The conference cost somewhere in the vicinity of £6,000 pounds, working out roughly at £60 a head. It would be interesting to know where various chunks of this money went, for example how much was spent on bringing a speaker up from London, and what money has been allocated for the crucial work of follow-up and dissemination, to avoid the same mistakes as after November 2010’s first annual conference.
After a keynote speech by Tom Burke, formerly of Friends of the Earth, attendees went to hour-long workshops on either side of an extended refreshments break. Sadly, the workshops did not bring out people’s experiences of practical action on the ground, nor focus on what was and was not being accomplished in Manchester.
By the second set of workshops it was evident that very many participants were not really clear what it was that they were achieving with their presence, nor clear on what the steering group was, what it had achieved, what it had not achieved and where things were heading. Particularly in the “Growing” workshop, there was open frustration and exasperation from far more than the usual suspects.

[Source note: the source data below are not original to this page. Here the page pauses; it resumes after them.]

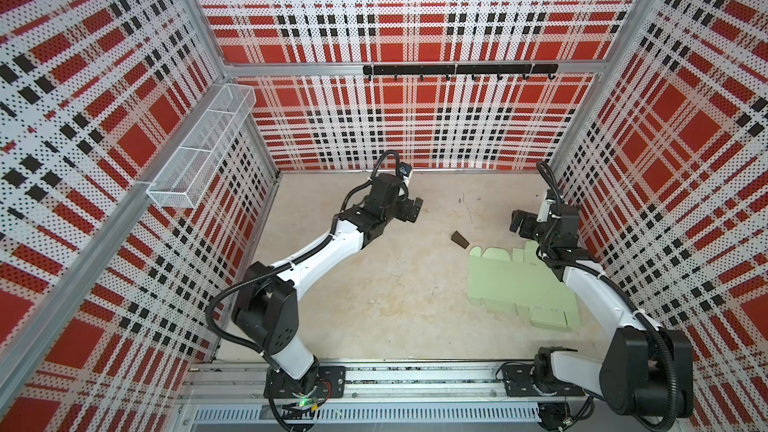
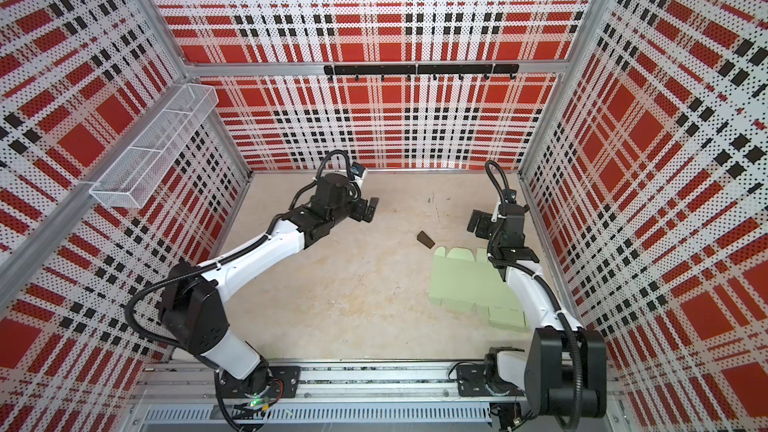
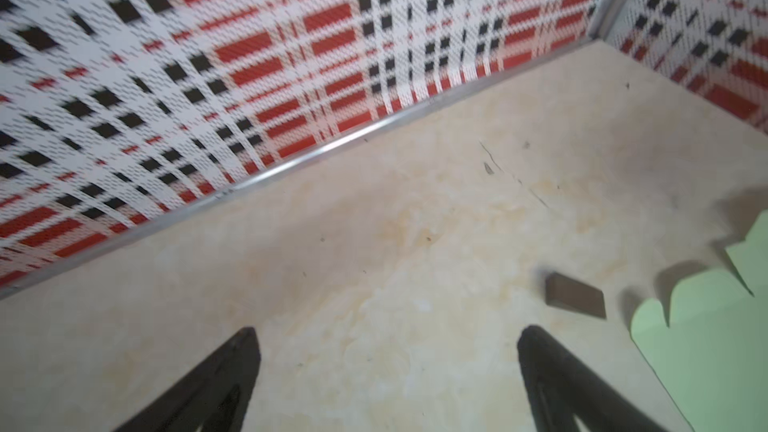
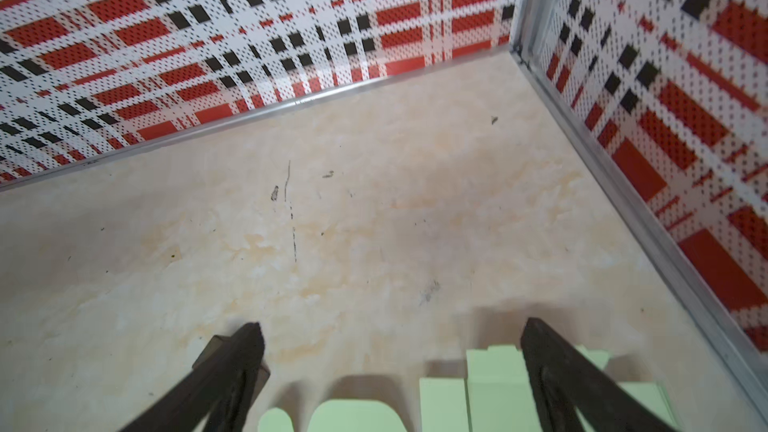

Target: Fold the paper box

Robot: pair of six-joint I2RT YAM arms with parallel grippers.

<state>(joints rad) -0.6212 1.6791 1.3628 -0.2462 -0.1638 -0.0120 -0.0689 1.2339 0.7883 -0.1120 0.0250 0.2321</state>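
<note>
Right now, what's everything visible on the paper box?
The paper box is pale mint-green thin card, an unfolded die-cut sheet: rounded tabs and square flaps on its far edge, more flaps on its near edge. It lies on the table, right of centre in both top views; the far tabs cast shadows. The right arm crosses above its right side, hiding part. A brown scrap lies off its far left corner, apart. Nothing grips it.

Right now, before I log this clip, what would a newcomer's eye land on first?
The loud red, black and white plaid walls on three sides grab the eye first. Next comes the pale green paper box, lying flat and unfolded on the beige table at the right, partly under the right arm, a small brown scrap close by. The left end effector and right end effector hang open, holding nothing.
</note>
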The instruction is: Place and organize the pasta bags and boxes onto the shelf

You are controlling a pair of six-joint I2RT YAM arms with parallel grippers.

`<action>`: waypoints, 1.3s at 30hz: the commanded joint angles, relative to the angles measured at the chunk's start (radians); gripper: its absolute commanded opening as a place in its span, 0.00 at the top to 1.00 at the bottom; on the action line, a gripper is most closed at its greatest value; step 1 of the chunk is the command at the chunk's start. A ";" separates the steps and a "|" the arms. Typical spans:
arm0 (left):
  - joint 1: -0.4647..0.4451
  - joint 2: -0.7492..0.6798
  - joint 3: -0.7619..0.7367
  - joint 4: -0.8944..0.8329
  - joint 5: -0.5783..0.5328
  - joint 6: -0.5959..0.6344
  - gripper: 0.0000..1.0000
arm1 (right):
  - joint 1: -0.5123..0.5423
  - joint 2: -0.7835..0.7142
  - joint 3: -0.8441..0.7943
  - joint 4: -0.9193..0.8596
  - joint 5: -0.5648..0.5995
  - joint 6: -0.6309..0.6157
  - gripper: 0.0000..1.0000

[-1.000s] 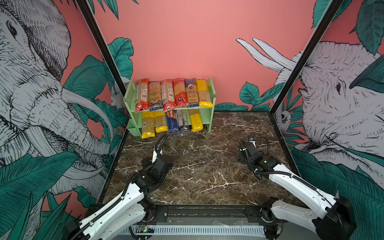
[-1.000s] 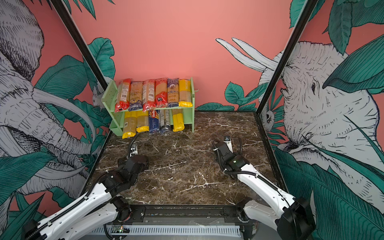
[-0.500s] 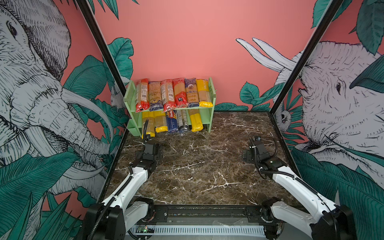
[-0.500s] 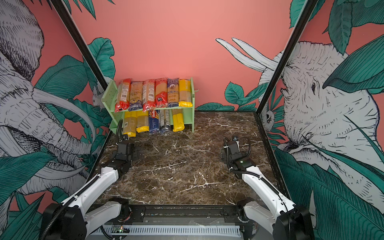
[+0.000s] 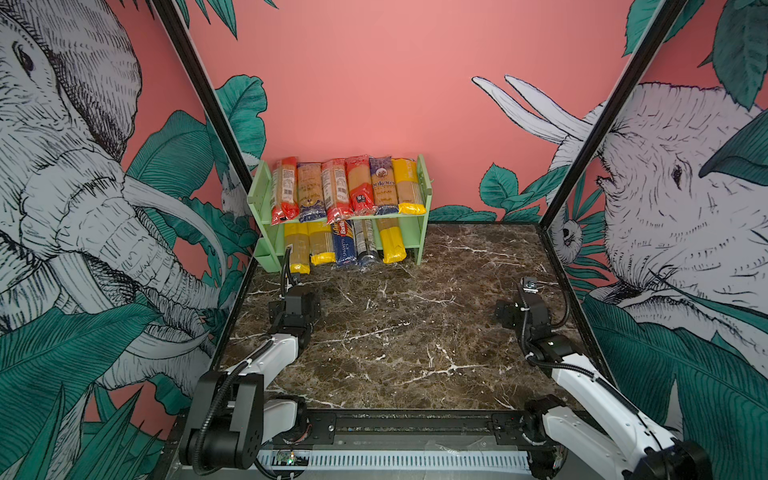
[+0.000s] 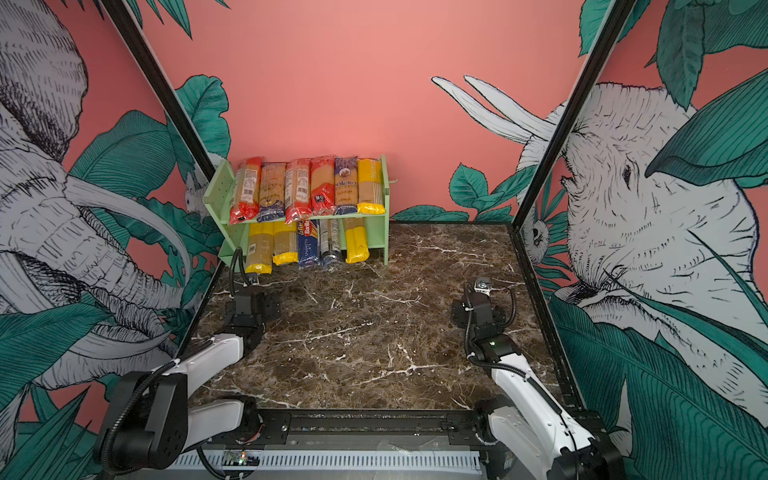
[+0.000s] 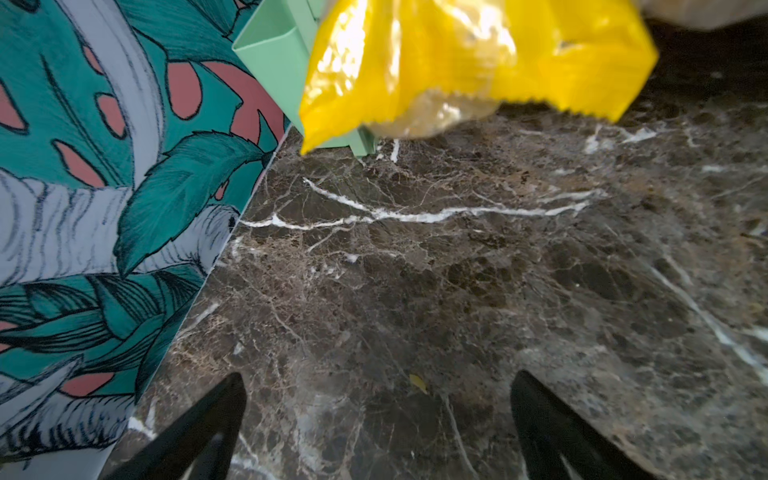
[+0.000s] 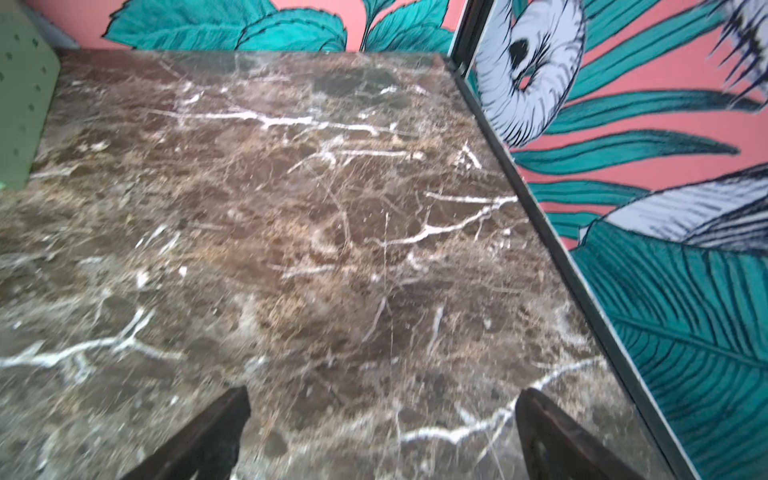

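Brown marble counter (image 5: 407, 332) fills both top views. Beyond the left arm (image 5: 278, 357) the shelf (image 5: 419, 245) stands at the back wall, six packs (image 5: 334, 189) on top and five below. Left wrist view: the left pincer (image 7: 378, 376) is spread wide over the counter, a yellow pack end (image 7: 457, 62) ahead and the painted wall (image 7: 83, 208) close beside. Right wrist view: the right pincer (image 8: 384, 391) is likewise spread, grasping nothing, with the shelf panel (image 8: 20, 104) well off to one side.
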 commanded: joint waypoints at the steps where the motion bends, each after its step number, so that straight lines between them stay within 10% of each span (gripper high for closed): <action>1: 0.010 0.027 -0.022 0.231 0.043 0.042 0.01 | -0.036 0.091 0.008 0.148 0.023 -0.052 0.01; 11: 0.079 0.236 -0.035 0.611 0.211 0.061 0.01 | -0.206 0.274 -0.106 0.609 -0.182 -0.122 0.01; 23: 0.078 0.292 0.006 0.560 0.367 0.112 0.01 | -0.266 0.618 -0.124 1.074 -0.328 -0.224 0.01; 39: 0.077 0.307 0.008 0.574 0.389 0.125 0.00 | -0.258 0.619 -0.127 1.076 -0.296 -0.223 0.01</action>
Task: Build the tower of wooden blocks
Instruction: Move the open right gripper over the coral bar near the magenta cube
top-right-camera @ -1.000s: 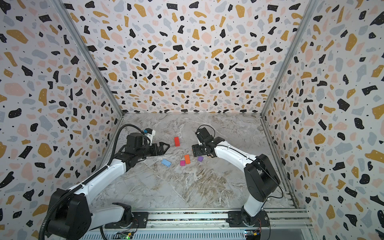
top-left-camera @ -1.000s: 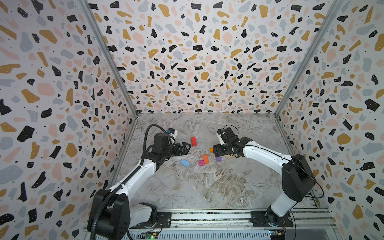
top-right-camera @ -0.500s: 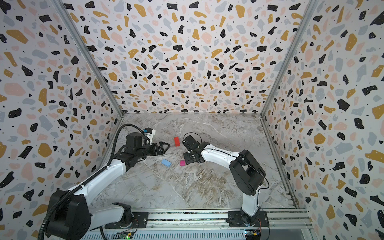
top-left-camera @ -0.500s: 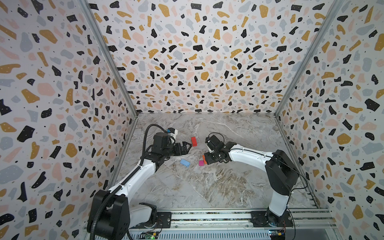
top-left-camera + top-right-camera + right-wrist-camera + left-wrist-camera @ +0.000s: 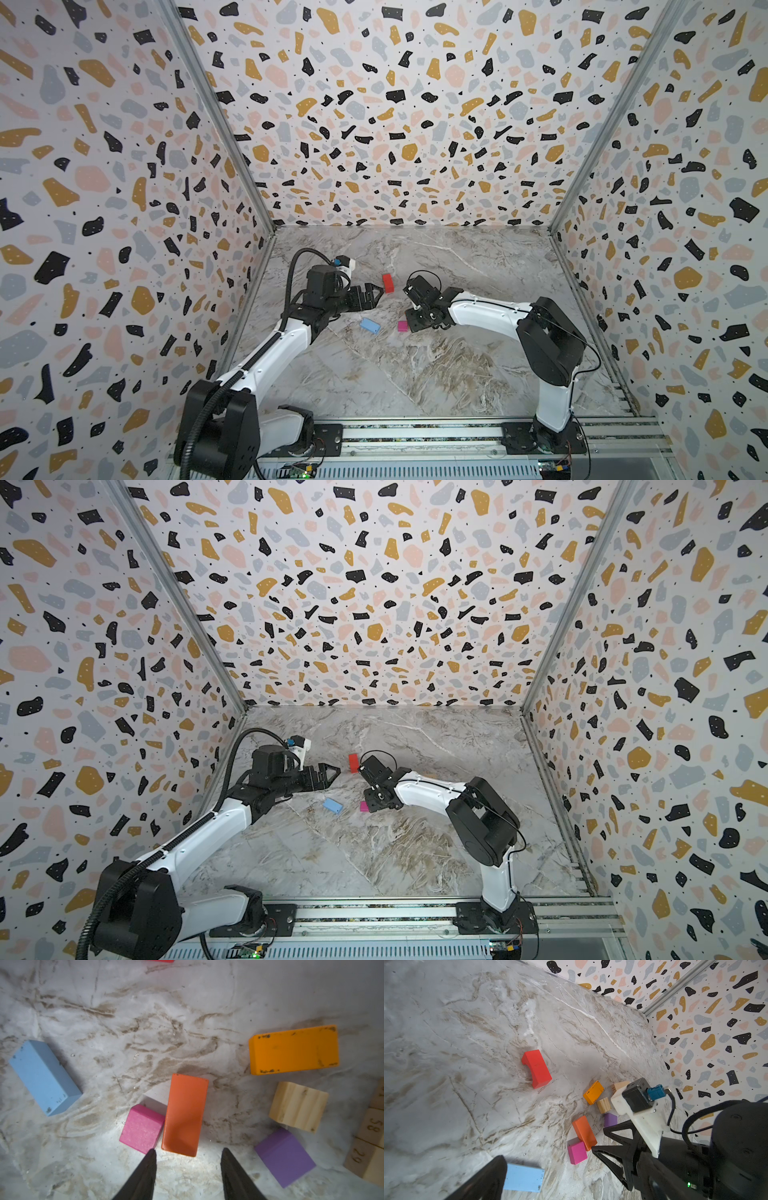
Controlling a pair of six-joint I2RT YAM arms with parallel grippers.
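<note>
right gripper (image 5: 188, 1152) open, tips straddling the near end of the orange-red block (image 5: 185, 1113) without gripping it; the magenta cube (image 5: 141, 1128) touches that block's side. left gripper (image 5: 376, 292) hovers by the red block (image 5: 388, 282), opening unclear.

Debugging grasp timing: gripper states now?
left gripper: cannot tell open or shut; no block seen in it.
right gripper: open, fingertips either side of the darker orange block end, not gripping.
</note>
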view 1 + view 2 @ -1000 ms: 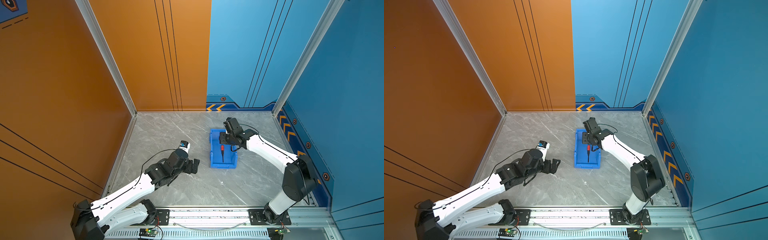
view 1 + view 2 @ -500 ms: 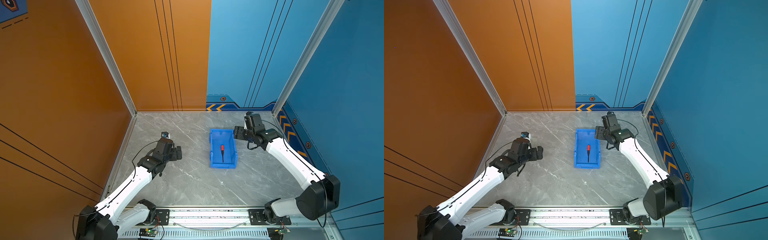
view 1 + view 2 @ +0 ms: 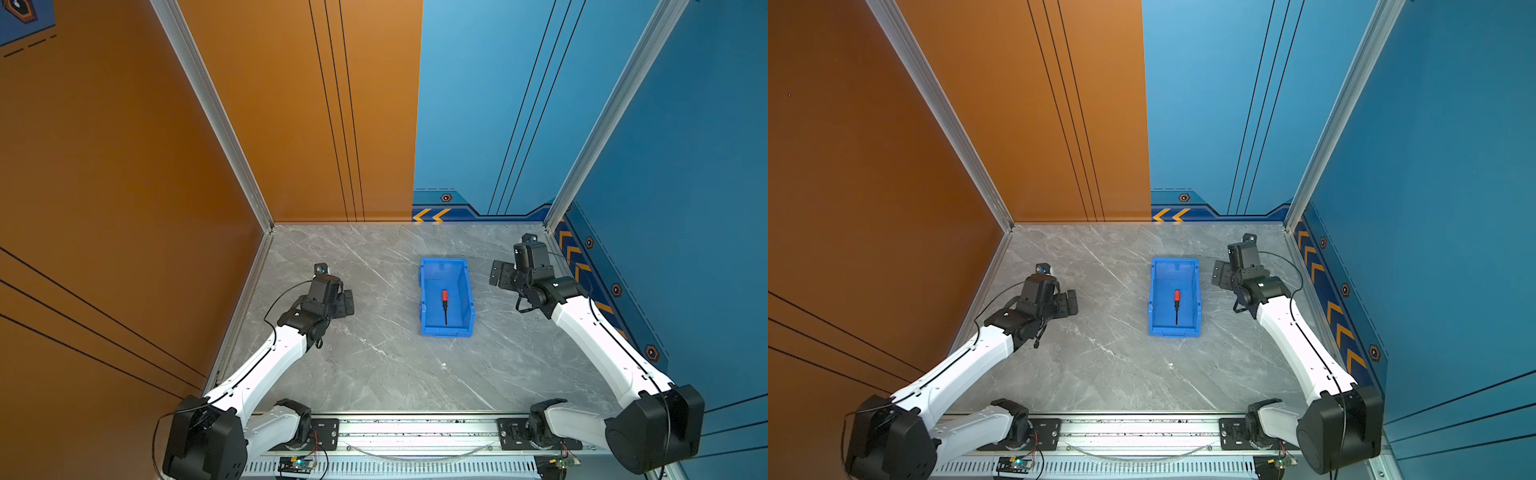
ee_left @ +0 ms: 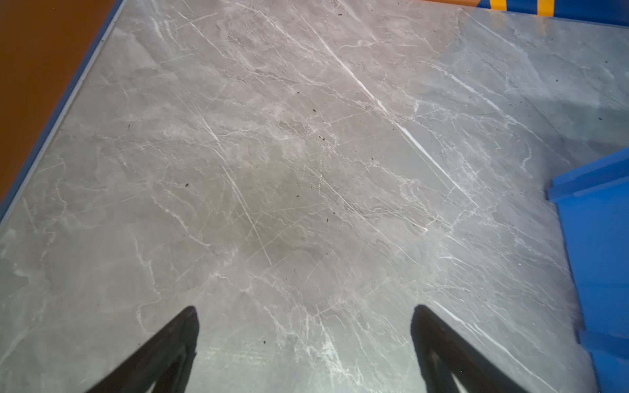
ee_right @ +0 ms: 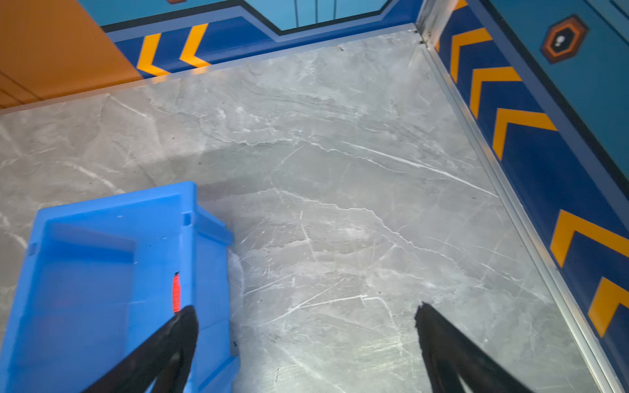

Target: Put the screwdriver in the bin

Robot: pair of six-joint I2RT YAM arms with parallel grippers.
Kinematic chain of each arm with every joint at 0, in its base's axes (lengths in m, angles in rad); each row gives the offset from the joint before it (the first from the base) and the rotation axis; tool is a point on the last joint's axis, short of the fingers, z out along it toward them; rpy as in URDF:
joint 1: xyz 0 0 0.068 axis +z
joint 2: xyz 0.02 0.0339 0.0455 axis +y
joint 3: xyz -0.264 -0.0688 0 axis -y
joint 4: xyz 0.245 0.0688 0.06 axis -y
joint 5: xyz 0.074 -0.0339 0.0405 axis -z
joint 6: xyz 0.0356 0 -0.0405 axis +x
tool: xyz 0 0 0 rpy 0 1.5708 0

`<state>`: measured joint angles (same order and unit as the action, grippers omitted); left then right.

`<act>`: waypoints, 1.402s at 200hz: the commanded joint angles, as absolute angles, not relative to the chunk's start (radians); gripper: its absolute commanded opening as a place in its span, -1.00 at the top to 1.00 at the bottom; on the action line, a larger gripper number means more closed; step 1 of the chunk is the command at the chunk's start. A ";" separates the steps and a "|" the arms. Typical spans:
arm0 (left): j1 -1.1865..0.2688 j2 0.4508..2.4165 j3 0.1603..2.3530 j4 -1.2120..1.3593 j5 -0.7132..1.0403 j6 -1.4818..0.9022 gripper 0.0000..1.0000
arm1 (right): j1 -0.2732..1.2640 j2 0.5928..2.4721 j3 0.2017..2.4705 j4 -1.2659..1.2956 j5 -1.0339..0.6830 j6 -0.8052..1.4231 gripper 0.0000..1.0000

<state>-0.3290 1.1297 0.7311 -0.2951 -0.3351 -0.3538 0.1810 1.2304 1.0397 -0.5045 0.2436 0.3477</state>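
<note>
Since a second ago your right claw has let go over the bin and backed off to the right of the frame, and the left claw slid left too. Both are spread wide and empty. The screwdriver lies flat on the bin's smooth blue plastic floor mid-frame, ribbed red handle up-frame, thin black shaft down-frame, just left of the nearer right claw, so I'd call it done.
</note>
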 commanded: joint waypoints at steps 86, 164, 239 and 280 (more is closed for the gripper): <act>-0.181 1.214 0.574 0.102 -0.437 -0.095 -0.96 | -0.037 1.031 0.495 0.234 0.117 0.167 -1.00; -0.108 1.310 0.436 0.465 -0.381 -0.025 -0.96 | 0.000 1.250 0.370 0.553 0.124 0.074 -1.00; -0.073 1.394 0.425 0.656 -0.304 -0.024 -0.96 | 0.009 1.501 0.382 0.859 0.114 0.084 -1.00; -0.061 1.440 0.410 0.750 -0.271 -0.006 -0.96 | 0.011 1.527 0.375 0.887 0.115 0.081 -1.00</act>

Among causes for concern were the focus on individual change rather than systemic change, the lack of leadership from the council and businesses, and the lack of openness, transparency and information from the steering group itself. The intriguing question of whether Steering Group meetings are open to the public was raised by one attendee, but she did not, to our knowledge, receive any answer.
A significantly smaller number of attendees was present for the final session. After a useful wrap-up of the “satellite events” that have taken place over the past week, the Steering Group chair Steve Connor invited attendees to start thinking about how they might find themselves on the group in future years, since elections would, after all, begin to be held, and stated that he would not be the chair in perpetuity.
Marc Hudson and Arwa Aburawa
The authors are editors for Manchester Climate Monthly
Manchester Climate Monthly has set up pages for people who attended the conference to comment on individual sessions, as well as a “how it could have been done” page.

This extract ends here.